WORK REQUEST:
Print verbatim the opening line of the material and every subsequent line through the one containing "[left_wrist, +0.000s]".

DATA FOR REVIEW:
──────
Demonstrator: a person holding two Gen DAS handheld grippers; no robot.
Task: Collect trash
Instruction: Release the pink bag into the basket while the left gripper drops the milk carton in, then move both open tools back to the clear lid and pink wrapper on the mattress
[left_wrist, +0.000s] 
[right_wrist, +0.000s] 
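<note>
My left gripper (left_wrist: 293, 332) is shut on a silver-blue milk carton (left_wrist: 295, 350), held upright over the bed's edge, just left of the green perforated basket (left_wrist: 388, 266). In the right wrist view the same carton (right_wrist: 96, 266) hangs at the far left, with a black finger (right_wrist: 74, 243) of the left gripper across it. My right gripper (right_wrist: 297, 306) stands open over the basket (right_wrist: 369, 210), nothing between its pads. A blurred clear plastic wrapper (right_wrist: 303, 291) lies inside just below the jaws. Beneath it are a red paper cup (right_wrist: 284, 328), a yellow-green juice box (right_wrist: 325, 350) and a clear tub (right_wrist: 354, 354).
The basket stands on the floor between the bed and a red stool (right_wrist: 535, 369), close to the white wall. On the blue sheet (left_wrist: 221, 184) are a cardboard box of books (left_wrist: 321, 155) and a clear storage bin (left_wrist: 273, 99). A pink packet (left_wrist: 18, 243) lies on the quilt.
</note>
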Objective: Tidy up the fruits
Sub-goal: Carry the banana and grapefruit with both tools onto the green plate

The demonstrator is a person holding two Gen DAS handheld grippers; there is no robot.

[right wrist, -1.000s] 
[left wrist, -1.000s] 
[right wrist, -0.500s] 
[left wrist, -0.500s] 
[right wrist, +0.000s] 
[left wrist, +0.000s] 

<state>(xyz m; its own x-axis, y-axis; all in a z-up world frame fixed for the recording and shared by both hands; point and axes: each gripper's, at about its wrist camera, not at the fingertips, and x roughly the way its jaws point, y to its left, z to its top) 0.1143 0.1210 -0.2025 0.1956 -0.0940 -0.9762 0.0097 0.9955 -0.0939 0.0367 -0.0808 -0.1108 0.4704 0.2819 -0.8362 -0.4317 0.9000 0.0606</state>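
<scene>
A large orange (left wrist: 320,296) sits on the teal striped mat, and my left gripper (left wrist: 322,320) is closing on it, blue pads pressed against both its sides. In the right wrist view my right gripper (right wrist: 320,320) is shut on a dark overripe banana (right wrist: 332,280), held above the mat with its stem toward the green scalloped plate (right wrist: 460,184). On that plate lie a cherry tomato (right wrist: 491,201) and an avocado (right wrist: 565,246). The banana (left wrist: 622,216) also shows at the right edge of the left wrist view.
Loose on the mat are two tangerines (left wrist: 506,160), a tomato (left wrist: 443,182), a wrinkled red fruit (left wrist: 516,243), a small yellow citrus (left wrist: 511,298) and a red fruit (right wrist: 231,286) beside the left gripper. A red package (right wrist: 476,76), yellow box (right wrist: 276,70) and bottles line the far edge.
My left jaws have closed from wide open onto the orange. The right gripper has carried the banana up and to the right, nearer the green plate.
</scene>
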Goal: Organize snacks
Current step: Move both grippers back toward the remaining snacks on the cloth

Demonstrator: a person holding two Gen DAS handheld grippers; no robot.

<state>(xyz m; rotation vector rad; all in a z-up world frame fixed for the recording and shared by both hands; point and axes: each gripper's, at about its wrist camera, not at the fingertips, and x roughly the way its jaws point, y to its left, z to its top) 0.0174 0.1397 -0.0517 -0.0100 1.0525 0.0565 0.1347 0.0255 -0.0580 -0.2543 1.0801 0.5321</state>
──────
EXPECTED ANSWER:
Demonstrator: a person holding two Gen DAS handheld grippers; no robot.
Task: Collect trash
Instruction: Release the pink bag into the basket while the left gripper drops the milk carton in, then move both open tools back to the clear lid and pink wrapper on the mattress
[left_wrist, +0.000s] 

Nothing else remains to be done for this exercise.